郭孝儒望着城门内蜿蜒的灯火,忽然明白,所谓故乡,从来不是某块固定的土地。它是孩子们发间的松脂花,是糖罐里甜里带涩的滋味,是碑石上的名字顺着花根往下钻,钻进每个等待春天的人心里,长成永不凋谢的模样。就像此刻雅安城的灯火,明明灭灭间,都带着临仙城栀子花的影子。
车帘被晚风再次掀起,这次飘进来的,是带着暖意的栀子香。郭孝儒抬头望去,糖坊的方向正飘起袅袅炊烟,混着蒸汽腾起的白气里,能看见掌柜的站在晒花架旁,正把新采的栀子花瓣摊开。
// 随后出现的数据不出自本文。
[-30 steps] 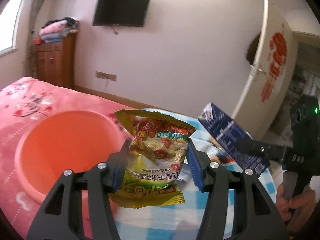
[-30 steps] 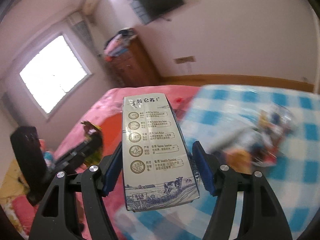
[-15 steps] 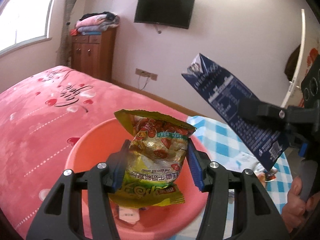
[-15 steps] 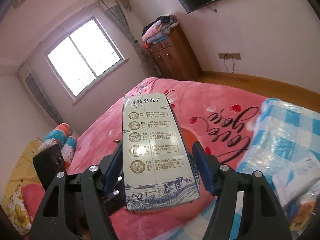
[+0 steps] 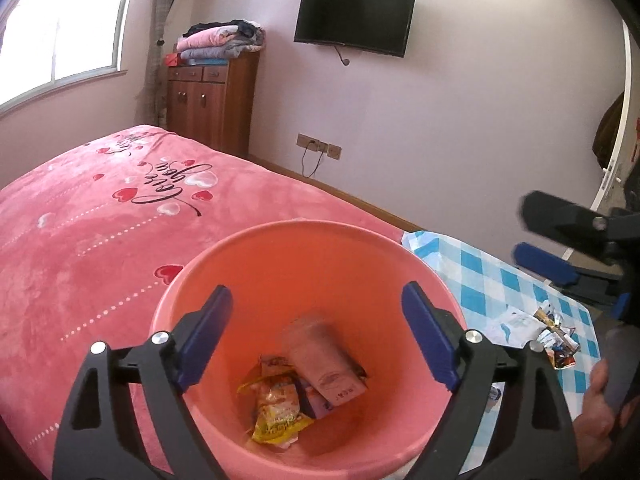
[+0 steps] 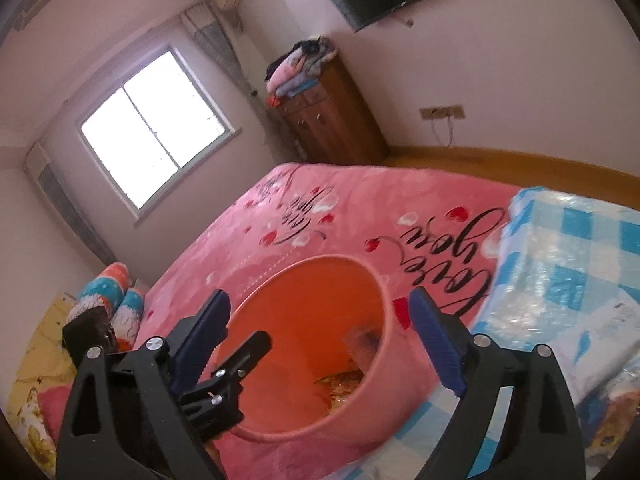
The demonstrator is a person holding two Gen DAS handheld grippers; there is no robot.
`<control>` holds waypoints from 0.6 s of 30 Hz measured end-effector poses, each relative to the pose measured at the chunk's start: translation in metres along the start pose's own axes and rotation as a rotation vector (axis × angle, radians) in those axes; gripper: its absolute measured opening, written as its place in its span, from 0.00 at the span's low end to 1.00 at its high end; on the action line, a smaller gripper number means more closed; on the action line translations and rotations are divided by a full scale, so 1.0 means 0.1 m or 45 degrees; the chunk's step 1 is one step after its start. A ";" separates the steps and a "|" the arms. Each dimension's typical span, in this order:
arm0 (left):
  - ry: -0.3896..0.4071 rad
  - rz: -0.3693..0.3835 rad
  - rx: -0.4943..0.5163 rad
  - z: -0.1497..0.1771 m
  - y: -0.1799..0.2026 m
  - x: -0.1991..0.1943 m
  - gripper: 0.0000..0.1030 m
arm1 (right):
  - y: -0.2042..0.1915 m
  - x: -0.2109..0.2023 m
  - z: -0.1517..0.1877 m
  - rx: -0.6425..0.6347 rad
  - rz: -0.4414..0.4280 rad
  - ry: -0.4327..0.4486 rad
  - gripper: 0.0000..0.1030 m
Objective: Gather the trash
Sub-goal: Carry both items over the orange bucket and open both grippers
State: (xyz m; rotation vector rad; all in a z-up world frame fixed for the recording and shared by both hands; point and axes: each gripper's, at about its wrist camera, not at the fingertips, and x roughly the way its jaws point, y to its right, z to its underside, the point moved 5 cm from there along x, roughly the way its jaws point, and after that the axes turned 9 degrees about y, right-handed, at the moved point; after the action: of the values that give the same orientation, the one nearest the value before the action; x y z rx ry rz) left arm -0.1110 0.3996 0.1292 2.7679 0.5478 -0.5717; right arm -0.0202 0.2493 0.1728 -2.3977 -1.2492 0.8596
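Observation:
A salmon-pink bucket (image 5: 320, 264) stands on the pink bedspread beside the table. At its bottom lie a yellow snack bag (image 5: 276, 408) and a blurred milk carton (image 5: 324, 364). My left gripper (image 5: 316, 308) hangs over the bucket's mouth, its jaws opening with nothing between them. My right gripper (image 6: 320, 312) hovers above the same bucket (image 6: 312, 300), jaws also opening and bare; the carton (image 6: 362, 342) shows blurred inside. The right gripper (image 5: 524, 232) appears at the right of the left wrist view, held by a hand (image 5: 600, 400).
A table with a blue-checked cloth (image 5: 480, 268) adjoins the bucket on the right and bears a white packet (image 5: 516, 324) and crumpled wrappers (image 5: 556, 336). The bed (image 5: 100, 240) spreads left. A wooden cabinet (image 5: 212, 104) and wall TV (image 5: 352, 20) stand behind.
Both grippers swung from the table to above the bucket, then opened. The snack bag left the left jaws and the carton left the right jaws; both now lie inside the bucket.

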 end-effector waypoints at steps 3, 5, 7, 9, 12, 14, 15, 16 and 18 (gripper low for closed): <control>0.015 0.011 -0.003 -0.02 0.02 -0.04 0.86 | 0.10 -0.18 -0.01 -0.021 0.058 0.051 0.90; 0.024 0.027 -0.005 -0.02 0.03 -0.08 0.87 | 0.18 -0.34 0.03 -0.029 0.096 0.083 0.90; 0.036 0.038 -0.005 -0.02 0.08 -0.14 0.88 | 0.25 -0.50 0.06 -0.037 0.138 0.112 0.90; 0.047 0.065 -0.007 -0.02 0.13 -0.21 0.90 | 0.31 -0.66 0.11 -0.043 0.181 0.142 0.91; 0.050 0.100 0.004 0.01 0.23 -0.30 0.90 | 0.42 -0.84 0.20 -0.044 0.242 0.163 0.91; 0.047 0.120 0.015 0.03 0.30 -0.35 0.91 | 0.49 -0.93 0.26 -0.040 0.277 0.170 0.91; 0.046 0.128 0.019 0.04 0.33 -0.36 0.91 | 0.53 -0.98 0.29 -0.040 0.297 0.174 0.91; 0.044 0.140 0.027 0.05 0.37 -0.39 0.91 | 0.55 -1.00 0.31 -0.041 0.311 0.176 0.91; 0.042 0.156 0.042 0.08 0.44 -0.43 0.91 | 0.60 -1.05 0.35 -0.043 0.343 0.181 0.91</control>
State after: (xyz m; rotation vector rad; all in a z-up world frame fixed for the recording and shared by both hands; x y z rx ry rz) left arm -0.1326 0.3442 0.1482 2.8226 0.3755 -0.5123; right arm -0.0503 0.1287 0.1530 -2.6421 -0.9095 0.7278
白花花的花瓣铺满了半面墙,在月光下像落了场早来的雪,而墙根下的竹筐里,孩子们正围着看新熬的糖,琥珀色的糖块在竹帘上排成排,每块都印着朵完整的栀子,在灯火下闪着温润的光。
最小的孤儿已经趴在车窗上睡着了,发间的松脂干花轻轻颤动,松脂里的花瓣仿佛在月光下舒展了些。郭孝儒伸手帮他把滑落的毯子拉好,指尖触到孩子怀里露出的半截布包,里面是临仙城带回的石子,每个石子上都刻着朵小小的栀子。这孩子说要把它们分给雅安城的伙伴,说临仙城的春天要和雅安城的春天作伴。
刘棠忽然从行囊里取出张纸,借着月光展开,是张临仙城花田的草图。上面用墨笔圈出了无数个小圈,每个圈里都写着花名,野蔷薇、蜀葵、栀子……旁边标注着“春分播”“谷雨浇”的字样,笔迹娟秀里带着点刚劲,是她路上抽空画的。“等明年,”她轻声说,“要教孩子们认全所有的花。”